▶ [Work to complete] Lines that contain "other" are to be copied from the material, every one of them.

▶ [Excerpted records]
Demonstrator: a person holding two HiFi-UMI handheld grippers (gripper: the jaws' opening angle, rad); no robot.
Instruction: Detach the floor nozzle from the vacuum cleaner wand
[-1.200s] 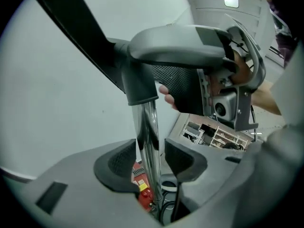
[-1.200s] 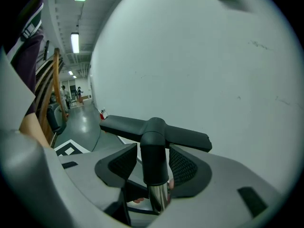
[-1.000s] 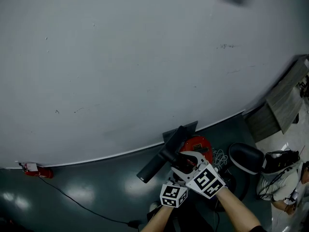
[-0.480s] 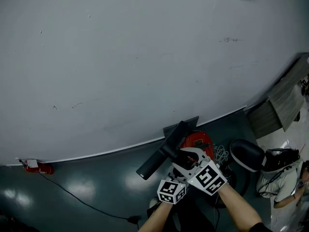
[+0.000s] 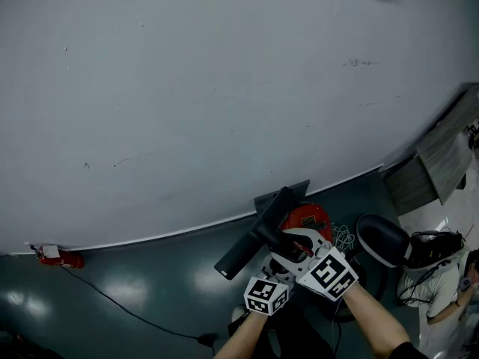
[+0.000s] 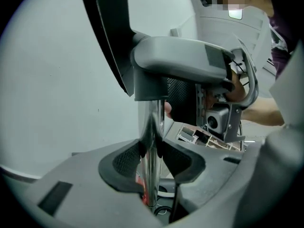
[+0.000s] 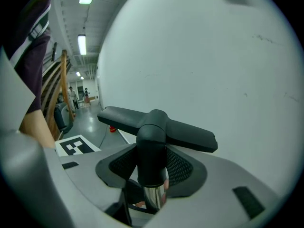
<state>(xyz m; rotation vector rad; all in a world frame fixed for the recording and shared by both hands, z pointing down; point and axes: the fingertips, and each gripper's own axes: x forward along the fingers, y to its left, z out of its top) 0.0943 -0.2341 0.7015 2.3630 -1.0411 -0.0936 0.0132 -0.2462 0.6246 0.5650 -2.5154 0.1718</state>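
Note:
The black floor nozzle (image 5: 253, 235) is held up in front of the wall, its bar (image 7: 156, 127) crossing the right gripper view. My right gripper (image 7: 152, 167) is shut on the nozzle's black neck, and its jaws have just been closing on it. Below the neck the chrome wand (image 7: 153, 196) comes out. My left gripper (image 6: 152, 156) is shut on that chrome wand (image 6: 153, 127), its jaws also just having closed in, pads against the tube. In the head view the left gripper (image 5: 271, 277) sits just below the right gripper (image 5: 294, 250).
A pale wall (image 5: 224, 88) fills the space ahead. On the dark floor are the red vacuum body (image 5: 307, 217), a white cable coil (image 5: 342, 239), a black rounded seat (image 5: 382, 244) and a small red object (image 5: 60, 259) with a black cord (image 5: 120, 309). A person (image 5: 441, 290) sits at right.

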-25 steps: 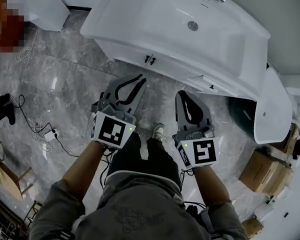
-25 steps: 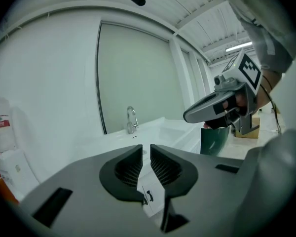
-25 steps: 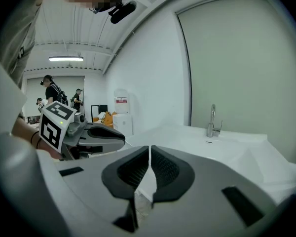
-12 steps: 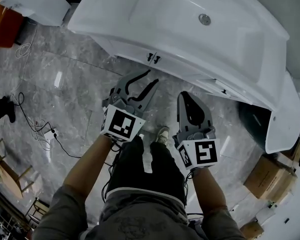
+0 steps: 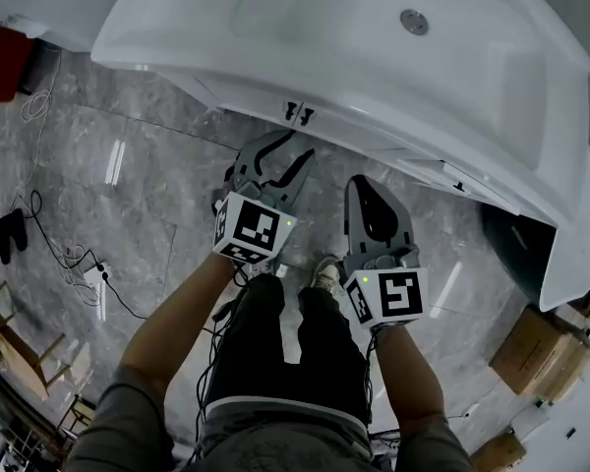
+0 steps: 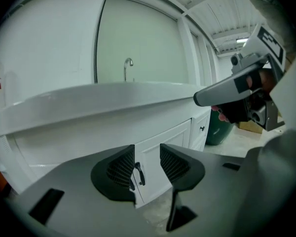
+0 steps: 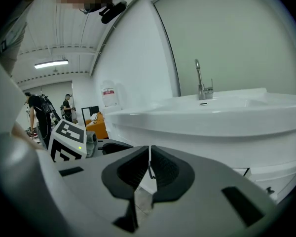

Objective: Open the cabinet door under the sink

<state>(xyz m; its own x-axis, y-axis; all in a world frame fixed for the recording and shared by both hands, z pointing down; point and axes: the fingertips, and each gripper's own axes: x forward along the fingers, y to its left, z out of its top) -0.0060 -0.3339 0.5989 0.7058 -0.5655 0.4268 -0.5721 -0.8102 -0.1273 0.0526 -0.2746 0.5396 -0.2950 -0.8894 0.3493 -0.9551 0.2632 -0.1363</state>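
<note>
Jaws of grey left gripper (image 5: 284, 152) just been opening, empty, near white cabinet door (image 6: 164, 146) and its black handles (image 5: 297, 114) — grey right gripper (image 5: 362, 182), right of them, clenched, empty.

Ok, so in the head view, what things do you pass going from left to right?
white power adapter → left gripper (jaws have just been opening, nothing between them) → right gripper → cardboard box

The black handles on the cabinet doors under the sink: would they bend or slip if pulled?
The handles look like thin, dark, rigid bars, so they probably won't flex. Their bowed shape seems to stand off the door, so a pull should catch behind one rather than slip. The door, a framed white panel, likely swings lightly, though its hinges aren't visible.
</note>
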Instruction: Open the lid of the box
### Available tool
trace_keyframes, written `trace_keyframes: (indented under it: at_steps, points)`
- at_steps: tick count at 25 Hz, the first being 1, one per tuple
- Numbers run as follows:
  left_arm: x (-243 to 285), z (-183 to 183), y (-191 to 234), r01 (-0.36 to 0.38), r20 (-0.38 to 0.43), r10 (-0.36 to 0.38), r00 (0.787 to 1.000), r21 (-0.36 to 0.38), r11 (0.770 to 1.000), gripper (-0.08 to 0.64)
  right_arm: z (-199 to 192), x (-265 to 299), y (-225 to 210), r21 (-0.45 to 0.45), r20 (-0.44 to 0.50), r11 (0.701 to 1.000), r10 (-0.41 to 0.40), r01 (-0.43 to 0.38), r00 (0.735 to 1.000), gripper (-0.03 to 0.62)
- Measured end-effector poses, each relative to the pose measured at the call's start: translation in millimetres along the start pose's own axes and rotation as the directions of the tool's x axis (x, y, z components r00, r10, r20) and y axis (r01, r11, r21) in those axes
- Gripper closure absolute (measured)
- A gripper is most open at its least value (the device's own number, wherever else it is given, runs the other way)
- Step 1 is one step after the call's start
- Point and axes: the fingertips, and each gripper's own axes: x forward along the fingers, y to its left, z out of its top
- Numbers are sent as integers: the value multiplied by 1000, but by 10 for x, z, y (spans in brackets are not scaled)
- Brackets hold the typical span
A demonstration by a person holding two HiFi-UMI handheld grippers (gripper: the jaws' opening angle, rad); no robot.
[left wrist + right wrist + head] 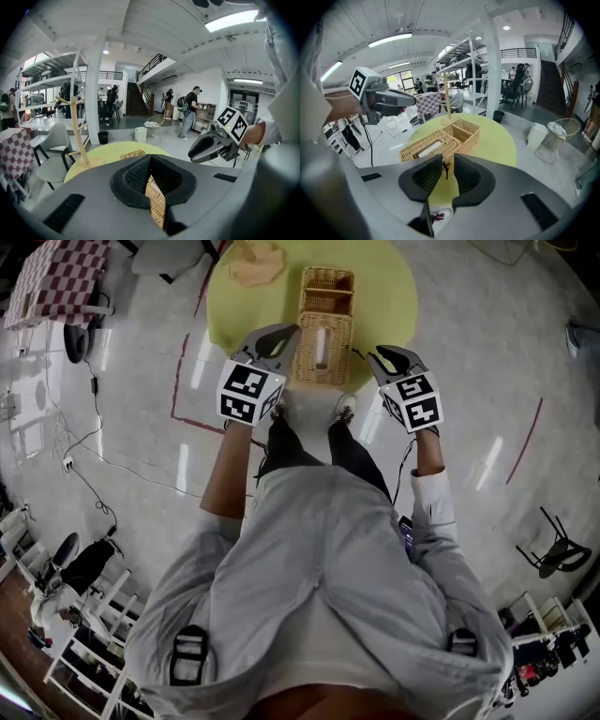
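A rectangular wicker box (323,348) stands at the near edge of the round yellow-green table (384,287), its flat lid (429,146) down, with a pale oblong patch in the lid's middle. My left gripper (281,334) hovers at the box's left side, jaws together and empty; in the left gripper view the wicker (156,201) shows just below the left gripper (150,161). My right gripper (382,354) hangs to the right of the box, a short way off. A narrow gap shows at the right gripper (447,161), with nothing in it.
An open wicker basket (327,289) touches the box's far end. A wooden stand (255,263) rises at the table's far left. Cables (94,456) lie on the floor to the left; a folding chair (553,545) stands to the right. People (190,112) stand far off.
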Motion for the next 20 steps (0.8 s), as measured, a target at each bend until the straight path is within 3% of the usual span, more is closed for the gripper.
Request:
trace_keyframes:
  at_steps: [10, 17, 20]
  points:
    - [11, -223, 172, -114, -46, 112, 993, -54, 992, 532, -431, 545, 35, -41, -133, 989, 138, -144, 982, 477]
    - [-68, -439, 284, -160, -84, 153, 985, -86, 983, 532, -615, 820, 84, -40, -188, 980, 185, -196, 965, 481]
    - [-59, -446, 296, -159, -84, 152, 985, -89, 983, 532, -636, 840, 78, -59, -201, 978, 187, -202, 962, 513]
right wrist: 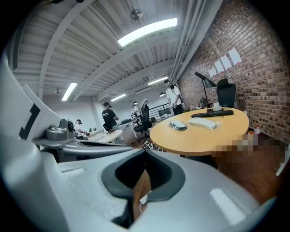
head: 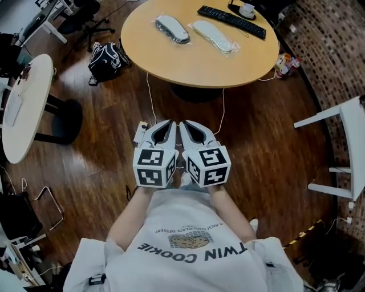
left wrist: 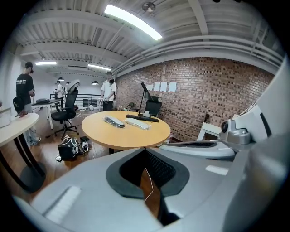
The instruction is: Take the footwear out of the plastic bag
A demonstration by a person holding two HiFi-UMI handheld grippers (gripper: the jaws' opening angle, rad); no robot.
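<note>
Two pieces of light footwear lie side by side on the round wooden table [head: 199, 63], each sealed in a clear plastic bag: the left one [head: 173, 28] and the right one [head: 212, 36]. The gripper views show them far off, the left bagged one [left wrist: 114, 121] [right wrist: 177, 125] and the right bagged one [left wrist: 137, 123] [right wrist: 202, 123]. My left gripper [head: 170, 122] and right gripper [head: 183, 123] are held close together over the floor, well short of the table. Both point toward it. Both are shut, with nothing between their jaws [left wrist: 146, 149] [right wrist: 145, 150].
A black keyboard [head: 231, 21] and a cup [head: 247, 9] sit at the table's far side. On the floor lie a black bag [head: 105, 60] and white cables [head: 149, 94]. A white table [head: 23, 102] stands left, a white chair [head: 342, 148] right. Several people stand in the background.
</note>
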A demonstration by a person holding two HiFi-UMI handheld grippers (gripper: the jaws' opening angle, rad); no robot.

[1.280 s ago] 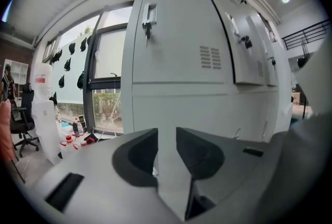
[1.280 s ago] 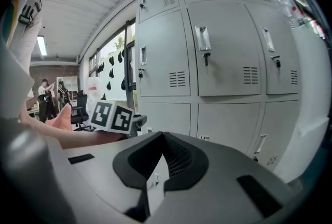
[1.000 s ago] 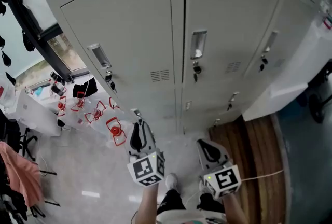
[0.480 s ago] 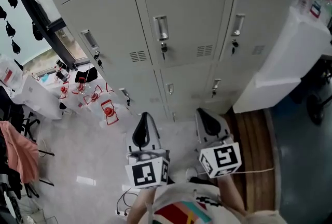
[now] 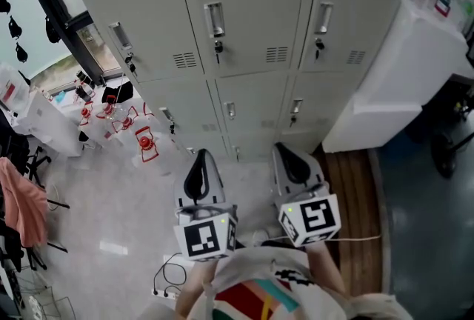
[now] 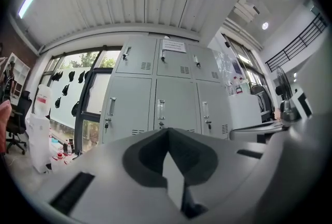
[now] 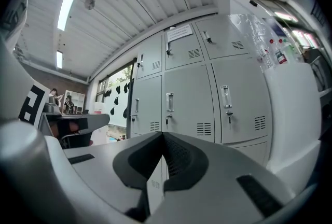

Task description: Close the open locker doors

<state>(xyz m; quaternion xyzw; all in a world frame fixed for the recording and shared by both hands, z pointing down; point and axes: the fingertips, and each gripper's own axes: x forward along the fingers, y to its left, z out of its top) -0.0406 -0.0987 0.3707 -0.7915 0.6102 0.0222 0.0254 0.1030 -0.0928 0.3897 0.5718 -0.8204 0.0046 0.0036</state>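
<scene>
Grey locker doors point(image 5: 244, 15) are seen ahead, all seemingly flush. The left hand-held gripper point(image 5: 198, 161) and right hand-held gripper point(image 5: 290, 157) are held level, jaws pressed together, empty. Any ajar door should be pushed at its free edge until latched

No wording can be read. A paper notice point(image 6: 174, 45) at twelve o'clock on an upper locker door point(image 6: 175, 65) shows lines too small to read. Red-and-white labels point(image 5: 442, 6) at two o'clock on the white unit point(image 5: 415, 67) are blurred.
</scene>
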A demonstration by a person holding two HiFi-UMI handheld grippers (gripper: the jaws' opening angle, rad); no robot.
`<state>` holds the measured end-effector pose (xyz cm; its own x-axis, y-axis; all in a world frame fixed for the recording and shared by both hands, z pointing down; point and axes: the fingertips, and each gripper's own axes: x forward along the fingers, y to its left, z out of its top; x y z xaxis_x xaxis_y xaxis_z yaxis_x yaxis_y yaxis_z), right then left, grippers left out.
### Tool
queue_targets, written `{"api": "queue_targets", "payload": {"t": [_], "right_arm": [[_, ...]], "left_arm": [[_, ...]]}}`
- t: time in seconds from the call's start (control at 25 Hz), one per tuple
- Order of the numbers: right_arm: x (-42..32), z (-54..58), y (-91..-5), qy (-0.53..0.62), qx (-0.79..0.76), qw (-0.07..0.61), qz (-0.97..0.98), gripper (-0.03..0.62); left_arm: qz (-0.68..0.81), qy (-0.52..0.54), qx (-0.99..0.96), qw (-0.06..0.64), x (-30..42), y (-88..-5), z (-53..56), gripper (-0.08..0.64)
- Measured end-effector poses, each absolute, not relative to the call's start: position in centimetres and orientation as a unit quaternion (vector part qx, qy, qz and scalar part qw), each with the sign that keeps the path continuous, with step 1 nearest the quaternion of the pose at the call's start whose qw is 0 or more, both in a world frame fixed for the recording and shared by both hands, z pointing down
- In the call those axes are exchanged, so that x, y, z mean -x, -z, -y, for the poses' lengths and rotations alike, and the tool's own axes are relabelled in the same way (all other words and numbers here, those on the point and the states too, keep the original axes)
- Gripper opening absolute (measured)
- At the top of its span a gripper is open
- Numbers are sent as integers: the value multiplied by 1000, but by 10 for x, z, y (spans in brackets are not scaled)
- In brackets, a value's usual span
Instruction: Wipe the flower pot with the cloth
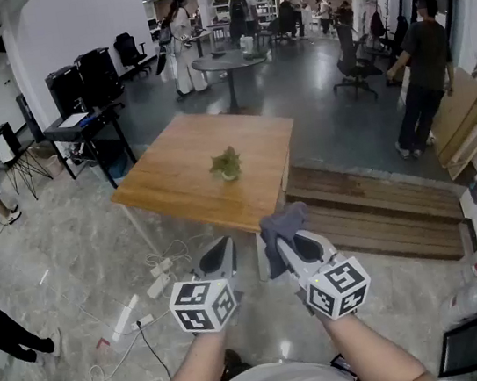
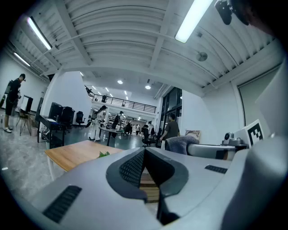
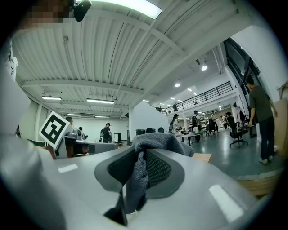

▶ [Answer section]
- A gripper is most open at its least value (the device's own number, wherever else it is given, runs the other way)
- In the call those axes are exchanged, so that x, y, z mean -x, -z, -y, for the poses' lengths and rotations alike, and the tool's own axes are relabelled in the same way (all other words and numbers here, those on the point and the states too, keep the original axes)

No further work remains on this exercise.